• TASK STATEMENT: Search the entries for the word "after". Copy every line that holds it.
** Opening WORKING DATA block **
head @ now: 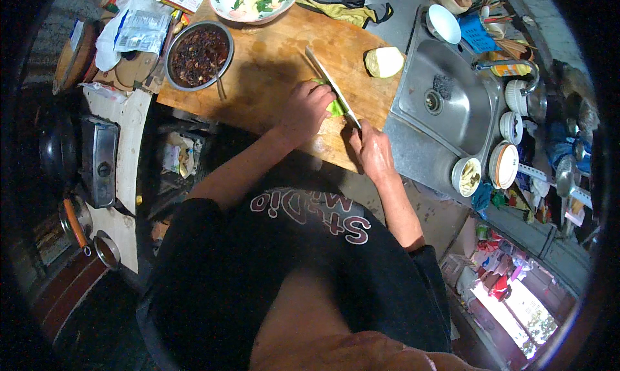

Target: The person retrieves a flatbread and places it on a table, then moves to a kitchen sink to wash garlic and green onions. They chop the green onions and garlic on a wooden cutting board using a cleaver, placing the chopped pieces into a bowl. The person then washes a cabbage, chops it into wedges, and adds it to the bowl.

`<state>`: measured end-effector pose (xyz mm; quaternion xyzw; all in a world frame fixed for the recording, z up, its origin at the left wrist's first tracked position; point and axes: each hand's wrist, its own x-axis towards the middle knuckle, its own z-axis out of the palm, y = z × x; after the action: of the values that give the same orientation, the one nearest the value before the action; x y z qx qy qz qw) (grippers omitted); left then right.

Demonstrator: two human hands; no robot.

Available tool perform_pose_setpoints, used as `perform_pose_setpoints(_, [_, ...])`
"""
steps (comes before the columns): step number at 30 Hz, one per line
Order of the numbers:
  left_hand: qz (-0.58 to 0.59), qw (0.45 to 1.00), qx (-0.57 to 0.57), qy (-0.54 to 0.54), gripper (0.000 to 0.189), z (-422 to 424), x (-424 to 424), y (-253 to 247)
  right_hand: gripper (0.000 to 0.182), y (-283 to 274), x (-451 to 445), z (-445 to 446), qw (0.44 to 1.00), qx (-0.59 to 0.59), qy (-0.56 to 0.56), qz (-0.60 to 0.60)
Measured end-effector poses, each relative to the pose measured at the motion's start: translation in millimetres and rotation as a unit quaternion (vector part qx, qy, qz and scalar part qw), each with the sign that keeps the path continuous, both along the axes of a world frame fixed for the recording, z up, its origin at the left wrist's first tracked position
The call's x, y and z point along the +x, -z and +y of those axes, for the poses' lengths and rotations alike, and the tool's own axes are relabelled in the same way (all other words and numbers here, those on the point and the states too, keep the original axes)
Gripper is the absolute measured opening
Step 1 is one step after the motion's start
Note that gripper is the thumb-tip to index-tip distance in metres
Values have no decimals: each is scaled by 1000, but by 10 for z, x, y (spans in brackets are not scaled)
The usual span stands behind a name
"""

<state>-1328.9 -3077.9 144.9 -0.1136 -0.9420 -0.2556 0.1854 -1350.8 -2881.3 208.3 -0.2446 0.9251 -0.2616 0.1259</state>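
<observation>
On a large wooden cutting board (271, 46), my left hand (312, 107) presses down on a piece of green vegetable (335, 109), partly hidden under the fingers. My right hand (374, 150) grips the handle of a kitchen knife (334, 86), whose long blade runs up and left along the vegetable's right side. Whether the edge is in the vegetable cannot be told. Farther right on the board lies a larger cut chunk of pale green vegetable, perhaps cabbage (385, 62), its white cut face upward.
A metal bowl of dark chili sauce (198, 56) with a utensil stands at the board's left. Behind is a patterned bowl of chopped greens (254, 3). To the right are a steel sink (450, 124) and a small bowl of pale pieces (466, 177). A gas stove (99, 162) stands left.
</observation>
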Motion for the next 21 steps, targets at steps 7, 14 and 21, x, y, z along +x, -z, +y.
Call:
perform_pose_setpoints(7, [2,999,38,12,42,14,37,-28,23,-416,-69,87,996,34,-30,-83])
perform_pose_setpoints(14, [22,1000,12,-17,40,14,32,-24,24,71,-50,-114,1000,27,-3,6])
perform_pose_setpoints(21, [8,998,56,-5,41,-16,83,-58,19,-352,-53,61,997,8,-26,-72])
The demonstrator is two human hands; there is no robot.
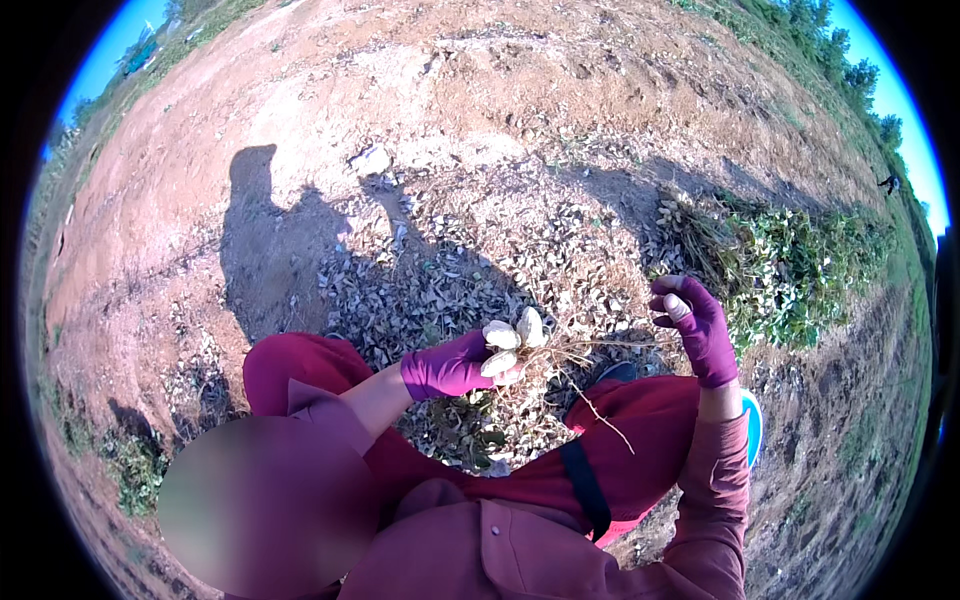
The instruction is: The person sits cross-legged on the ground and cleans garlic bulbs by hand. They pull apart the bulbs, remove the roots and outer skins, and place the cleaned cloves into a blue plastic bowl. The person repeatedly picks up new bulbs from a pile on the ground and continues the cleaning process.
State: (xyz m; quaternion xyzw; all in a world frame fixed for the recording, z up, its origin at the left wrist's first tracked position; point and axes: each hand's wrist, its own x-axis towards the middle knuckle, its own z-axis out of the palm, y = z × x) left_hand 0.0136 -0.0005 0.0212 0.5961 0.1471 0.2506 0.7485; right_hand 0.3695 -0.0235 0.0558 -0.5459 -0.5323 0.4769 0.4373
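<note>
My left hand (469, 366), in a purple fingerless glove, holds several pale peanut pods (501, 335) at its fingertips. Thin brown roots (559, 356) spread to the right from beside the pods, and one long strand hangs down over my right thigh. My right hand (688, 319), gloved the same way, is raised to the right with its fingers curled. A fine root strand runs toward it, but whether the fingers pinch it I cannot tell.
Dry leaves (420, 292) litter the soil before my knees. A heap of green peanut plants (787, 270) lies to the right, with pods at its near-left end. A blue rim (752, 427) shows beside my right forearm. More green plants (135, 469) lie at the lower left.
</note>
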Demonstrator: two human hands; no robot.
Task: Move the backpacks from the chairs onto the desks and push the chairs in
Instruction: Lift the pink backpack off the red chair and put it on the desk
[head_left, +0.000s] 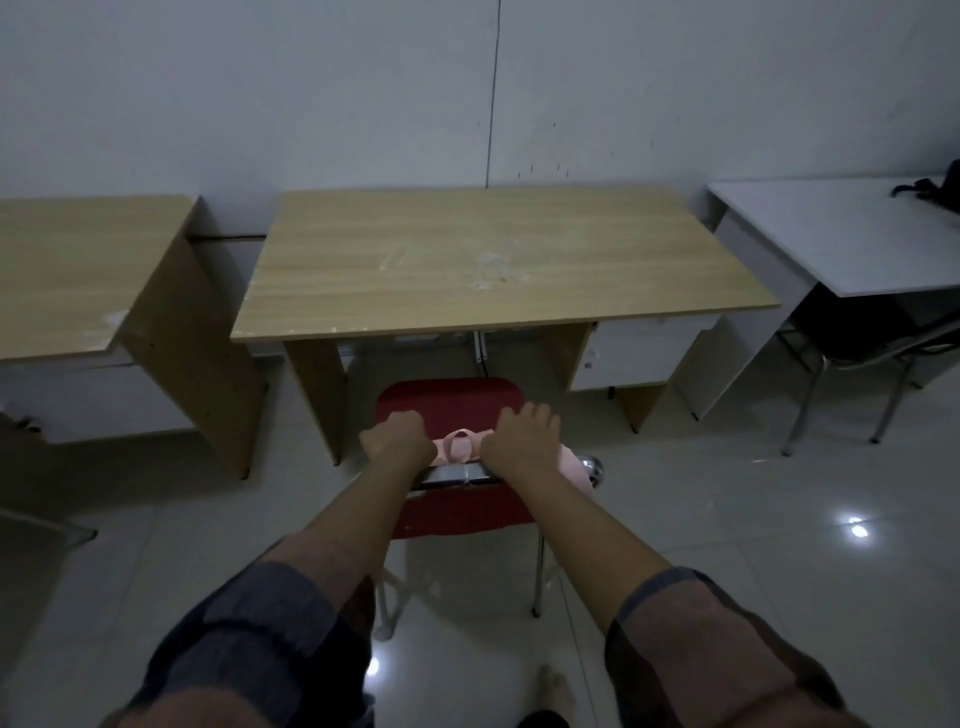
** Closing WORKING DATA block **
• RESPONSE TO THIS TASK:
`<state>`: measured end-effector pose (xyz mm; quaternion xyzw; all in a world frame fixed for the recording, z up, its origin at the left wrist's first tracked position; point and axes: each hand's wrist, its own x-axis towards the middle knuckle, its own z-axis out of the palm, y = z × x; after the action: of the values that give the same orientation, the one nearest the value before the action; x y z qx qy qz qw) (grippers omitted); left then right.
Step 1 is one step after the motion's start

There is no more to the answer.